● **PROBLEM REQUIREMENTS**: Search the records for the string "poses", then copy each line where it appears.
########
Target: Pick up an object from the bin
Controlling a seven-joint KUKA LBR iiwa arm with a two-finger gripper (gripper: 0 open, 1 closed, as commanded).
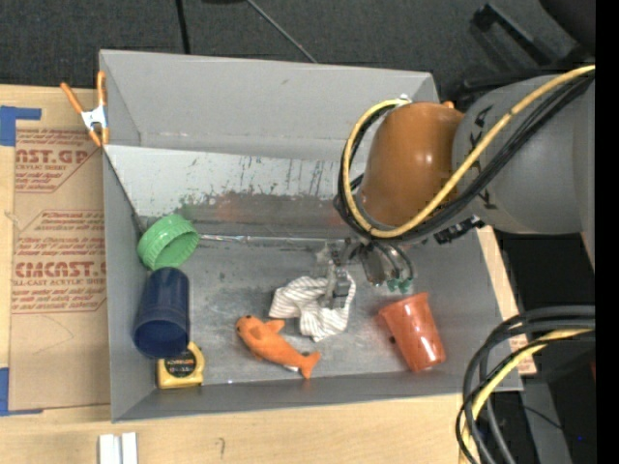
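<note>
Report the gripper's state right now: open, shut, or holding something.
Gripper: cannot be told; it sits at the crumpled white cloth in the middle of the bin.

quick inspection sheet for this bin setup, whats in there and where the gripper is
surface: grey metal bin, floor scuffed, back wall streaked
job's things: white striped cloth at mid-floor, right under the gripper
clutter: green lid, dark blue cup on its side and yellow tape measure at the left; orange toy fish beside the cloth; orange cup at the right
grippers: gripper low over the cloth, touching or nearly so
cables: yellow and black cables loop round the arm's orange cover
surroundings: thin black cord behind the bin
</note>
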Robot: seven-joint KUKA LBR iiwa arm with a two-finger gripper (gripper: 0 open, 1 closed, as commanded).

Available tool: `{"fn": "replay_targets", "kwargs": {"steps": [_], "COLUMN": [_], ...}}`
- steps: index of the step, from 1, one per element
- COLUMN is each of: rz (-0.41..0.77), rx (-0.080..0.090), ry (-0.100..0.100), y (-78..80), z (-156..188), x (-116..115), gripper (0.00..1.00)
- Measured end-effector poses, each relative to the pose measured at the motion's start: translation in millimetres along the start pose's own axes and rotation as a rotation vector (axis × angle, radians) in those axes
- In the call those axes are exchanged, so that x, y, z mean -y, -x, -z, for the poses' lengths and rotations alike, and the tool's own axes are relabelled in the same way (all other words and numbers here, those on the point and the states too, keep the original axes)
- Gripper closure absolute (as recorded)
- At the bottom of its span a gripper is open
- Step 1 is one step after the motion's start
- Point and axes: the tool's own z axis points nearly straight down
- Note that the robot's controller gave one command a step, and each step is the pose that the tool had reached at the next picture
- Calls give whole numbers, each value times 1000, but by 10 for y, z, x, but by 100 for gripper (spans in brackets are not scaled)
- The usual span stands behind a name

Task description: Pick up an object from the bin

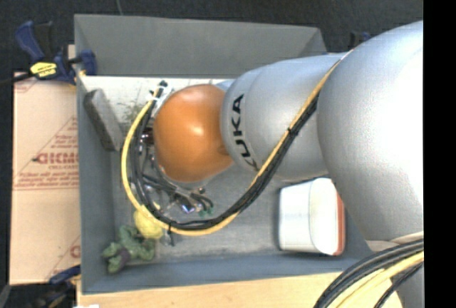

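Approach, seemingly: end effector (166,209) is hovering just beside green toy (127,249), yellow ball (148,225) touching toy; grip state cannot tell. Next probably needing lowering, closing.

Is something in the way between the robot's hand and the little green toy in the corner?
Yes: a small yellow lump lies against the green toy in the bin's bottom-left corner, on the side facing the gripper under the orange cover. The robot's yellow cable also loops close by.
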Motion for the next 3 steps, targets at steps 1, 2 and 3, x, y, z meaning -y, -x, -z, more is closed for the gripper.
{"fn": "replay_targets", "kwargs": {"steps": [1, 2, 3], "rz": [323, 324, 529], "rx": [-8, 0, 3], "ry": [4, 1, 3], "y": [-83, -50, 102], "z": [-199, -495, -494], "x": [117, 109, 45], "gripper": [0, 0, 100]}}
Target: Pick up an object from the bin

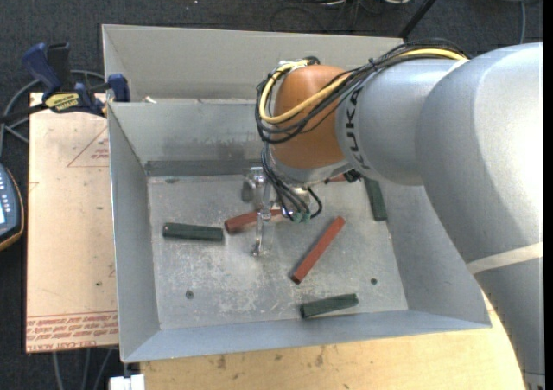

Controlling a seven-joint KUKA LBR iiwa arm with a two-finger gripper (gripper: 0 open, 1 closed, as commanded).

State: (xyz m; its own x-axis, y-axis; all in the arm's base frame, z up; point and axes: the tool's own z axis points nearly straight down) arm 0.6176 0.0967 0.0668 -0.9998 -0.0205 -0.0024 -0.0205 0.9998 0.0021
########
● **YOUR RESPONSE**:
- Measured end-effector poses, each relative to the pose measured at the motion's start: translation in millimetres along the start pose's own axes and rotation as a rotation vector (axis × angle, radians) in those axes
- In the call those axes are exchanged, so that x, y, z mean -y, -x, -z, for the poses' lengths and rotations alike, and the tool's own axes are relabelled in the same way (all other words and numbers here, those on the point and the states too, keep the original axes)

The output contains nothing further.